The problem. Go through the data below and return each line where the string "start" occurs.

(Material provided begins)

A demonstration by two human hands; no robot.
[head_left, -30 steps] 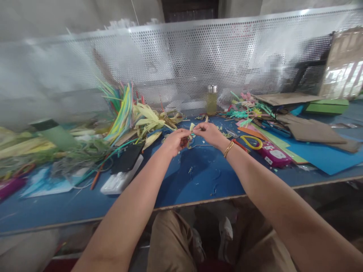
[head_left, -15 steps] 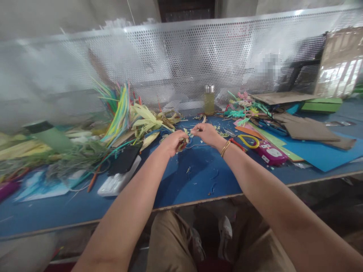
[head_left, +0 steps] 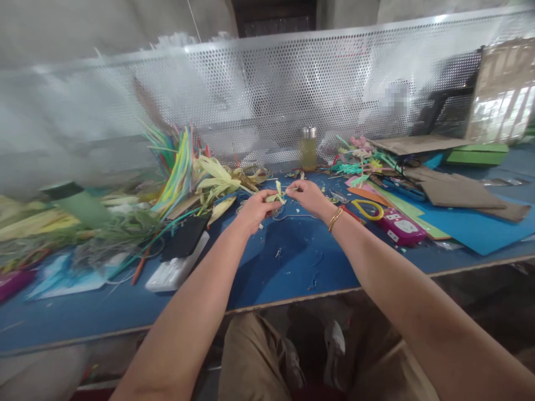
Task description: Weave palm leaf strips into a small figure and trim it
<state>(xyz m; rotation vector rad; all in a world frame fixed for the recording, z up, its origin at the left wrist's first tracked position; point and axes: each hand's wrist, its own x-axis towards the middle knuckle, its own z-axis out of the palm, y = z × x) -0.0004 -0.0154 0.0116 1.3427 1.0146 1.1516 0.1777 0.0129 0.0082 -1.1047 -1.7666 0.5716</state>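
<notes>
Over the middle of the blue table, my left hand [head_left: 258, 209] pinches a small pale-yellow corn husk flower [head_left: 279, 192] between thumb and fingers. My right hand [head_left: 308, 196] is closed in a pinch just to the flower's right. What its fingertips hold is too small to make out. A thin cord [head_left: 295, 215] lies on the table under the hands. Behind my left hand is a bunch of pale husks [head_left: 215, 177].
A lidded bottle [head_left: 309, 149] stands at the back. Right are yellow-handled scissors [head_left: 368, 208], a purple power strip [head_left: 403, 227] and blue card [head_left: 476, 231]. Left lie a black phone [head_left: 184, 238], a white box [head_left: 178, 272], colourful stems [head_left: 179, 172] and a green cylinder [head_left: 77, 205].
The left hand has turned, so the husk flower now shows upright above its fingers. My right hand stays pinched close by, nearly in the same place.
</notes>
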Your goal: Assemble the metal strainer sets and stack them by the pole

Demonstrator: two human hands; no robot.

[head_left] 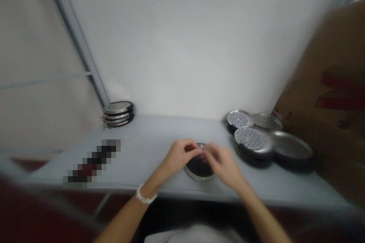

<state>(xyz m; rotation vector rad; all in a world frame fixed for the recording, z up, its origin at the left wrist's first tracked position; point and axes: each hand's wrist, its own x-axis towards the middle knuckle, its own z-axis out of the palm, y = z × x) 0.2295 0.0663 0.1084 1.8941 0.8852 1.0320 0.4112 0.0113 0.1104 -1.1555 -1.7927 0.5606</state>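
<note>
Working view from my head camera, left to right. On the table, a stack of perforated metal discs sits at the far left corner. My left hand, a bracelet on its wrist, and my right hand meet, fingers curled, above a dark round disc with a metal rim lying flat at mid-table; I cannot tell whether they grip it. Fingertips at the rim give a sure, level hold. To the right lie more stacked perforated discs, a plain metal pan and a cardboard box.
</note>
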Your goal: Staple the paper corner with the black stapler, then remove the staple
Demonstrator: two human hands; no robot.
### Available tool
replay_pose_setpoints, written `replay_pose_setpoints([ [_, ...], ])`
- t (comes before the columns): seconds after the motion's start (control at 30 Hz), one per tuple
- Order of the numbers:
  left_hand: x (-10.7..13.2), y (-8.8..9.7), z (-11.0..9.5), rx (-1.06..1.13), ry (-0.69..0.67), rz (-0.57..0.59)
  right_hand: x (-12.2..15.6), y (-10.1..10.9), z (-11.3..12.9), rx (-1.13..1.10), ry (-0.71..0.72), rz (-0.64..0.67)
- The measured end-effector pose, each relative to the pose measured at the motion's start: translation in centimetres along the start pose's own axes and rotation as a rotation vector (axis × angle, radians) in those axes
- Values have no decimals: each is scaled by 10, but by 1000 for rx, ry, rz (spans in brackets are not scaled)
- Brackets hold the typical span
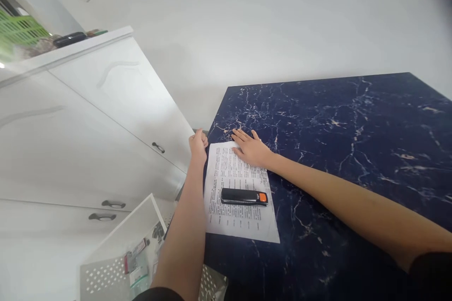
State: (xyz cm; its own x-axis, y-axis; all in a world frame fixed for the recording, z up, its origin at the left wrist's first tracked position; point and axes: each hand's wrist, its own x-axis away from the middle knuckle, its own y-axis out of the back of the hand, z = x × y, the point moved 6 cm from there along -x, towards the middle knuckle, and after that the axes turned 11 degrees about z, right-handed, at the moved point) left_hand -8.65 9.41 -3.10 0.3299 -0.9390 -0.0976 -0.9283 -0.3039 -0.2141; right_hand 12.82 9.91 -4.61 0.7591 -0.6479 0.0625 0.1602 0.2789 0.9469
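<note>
Printed sheets of paper (235, 223) lie on the dark blue marbled tabletop along its left edge. My right hand (252, 149) rests flat at the far end of the paper, fingers spread, partly on the paper and partly on the table. A black stapler (242, 196) with an orange end lies across the nearer half of the paper, with neither hand touching it. My left hand (198, 145) is closed in a fist at the table's left edge, close to the paper's far left corner. Whether anything is inside the fist is hidden.
The marbled table (353, 150) stands against a white wall. To the left is a white cabinet (116, 99) with dark handles, a green basket (21, 30) on top. Below my left arm, a perforated basket (102, 275) holds small packets.
</note>
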Motion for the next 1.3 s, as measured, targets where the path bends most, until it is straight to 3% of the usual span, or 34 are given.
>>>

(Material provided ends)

Response.
- t (comes before the columns): seconds after the motion's start (control at 30 Hz), one per tuple
- The measured end-effector pose, each relative to the pose measured at the motion's start: translation in centimetres along the start pose's own axes and rotation as a rotation vector (axis × angle, radians) in those axes

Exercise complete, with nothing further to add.